At Last Some Serious Truths are Told About the Australian Health System!

For those who have wondered why it is that we have a health system that seems to be stuck in the past, is self congratulatory and utterly resistant to positive change I think I have found a man who has a few answers.

Dr Jeff RJ Richardson (from Monash) has published a wonderful commentary on the issues here:

Steering without navigation equipment: the lamentable state of Australian health policy reform

Jeff RJ Richardson

Australia and New Zealand Health Policy 2009, 6:27doi:10.1186/1743-8462-6-27

Published: 30 November 2009

Abstract:

Background

Commentary on health policy reform in Australia often commences with an unstated logical error: Australians' health is good, therefore the Australian Health System is good. This possibly explains the disconnect between the options discussed, the areas needing reform and the generally self-congratulatory tone of the discussion: a good system needs (relatively) minor improvement.

Results

This paper comments on some issues of particular concern to Australian health policy makers and some areas needing urgent reform. The two sets of issues do not overlap. It is suggested that there are two fundamental reasons for this. The first is the failure to develop governance structures which promote the identification and resolution of problems according to their importance. The second and related failure is the failure to equip the health services industry with satisfactory navigation equipment - independent research capacity, independent reporting and evaluation - on a scale commensurate with the needs of the country's largest industry. These two failures together deprive the health system - as a system - of the chief driver of progress in every successful industry in the 20th Century.

Conclusion

Concluding comment is made on the National Health and Hospitals Reform Commission (NHHRC) . This continued the tradition of largely evidence free argument and decision making. It failed to identify and properly analyse major system failures, the reasons for them and the form of governance which would maximise the likelihood of future error leaning. The NHHRC itself failed to error learn from past policy failures, a key lesson from which is that a major - and possibly the major - obstacle to reform, is government itself. The Commission virtually ignored the issue of governance. The endorsement of a monopolised system, driven by benevolent managers will miss the major lesson of history which is illustrated by Australia's own failures.
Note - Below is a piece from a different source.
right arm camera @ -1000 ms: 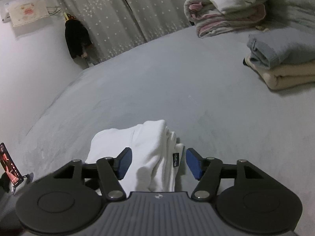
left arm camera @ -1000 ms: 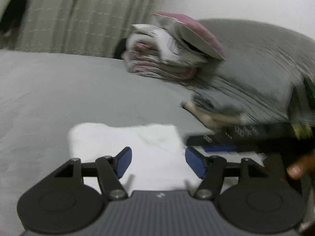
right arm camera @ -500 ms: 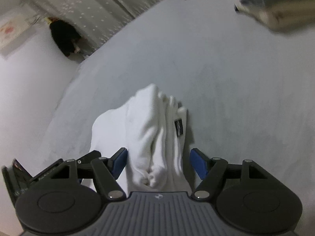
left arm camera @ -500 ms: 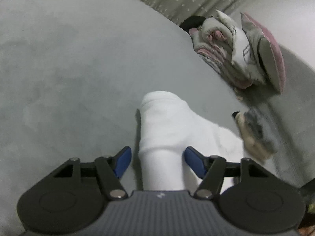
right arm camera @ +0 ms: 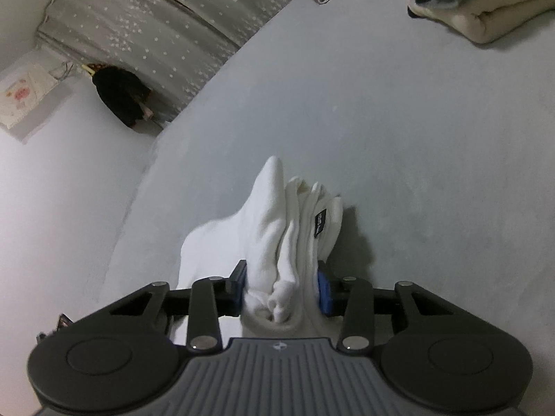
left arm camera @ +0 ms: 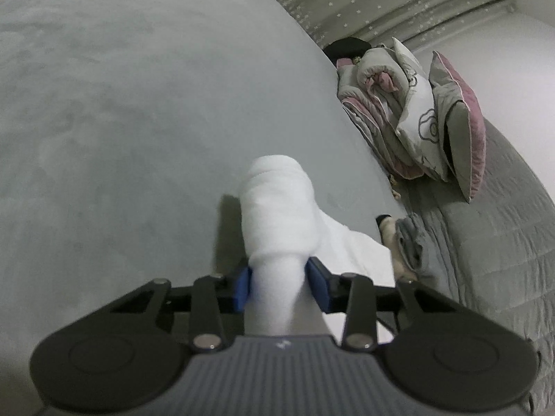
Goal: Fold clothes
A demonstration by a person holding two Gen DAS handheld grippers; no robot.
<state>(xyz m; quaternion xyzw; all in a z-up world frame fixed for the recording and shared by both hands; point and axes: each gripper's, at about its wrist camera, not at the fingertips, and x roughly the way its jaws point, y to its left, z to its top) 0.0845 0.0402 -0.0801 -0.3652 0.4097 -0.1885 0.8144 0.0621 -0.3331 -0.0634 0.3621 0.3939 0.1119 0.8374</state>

Also making powerful points is the background to the paper:

Background

Concerns which have dominated national debate and government attention have commonly reflected vested interests and ideologies rather than the evidence-based magnitude of problems. The different interest groups include, as they have always done, the medical profession, private health insurance (PHI), private hospitals, increasingly, the pharmaceutical industry, the public health lobby and ‘government economic rationalists’.

One ideology concerns the unsubstantiated superiority of varying levels of private ownership, control and financing in the health sector. Another ideological belief is that health spending should be dedicated only to health maximisation (ignoring some notions of freedom and fairness). Then there is the ideology of many government departments – especially those heavily influenced by economists – that small government is an end in itself and that minimum resource cost per unit of measured output is always desirable. In the health sector this latter ideology does not reflect population values [1].

In contrast with these views, there is a strong argument for public spending to be based upon evidence, including evidence relating to public values. This, of course, requires information, but currently much of the information needed to achieve this apparently obvious goal does not exist, that is, the health system is being steered without satisfactory navigation equipment.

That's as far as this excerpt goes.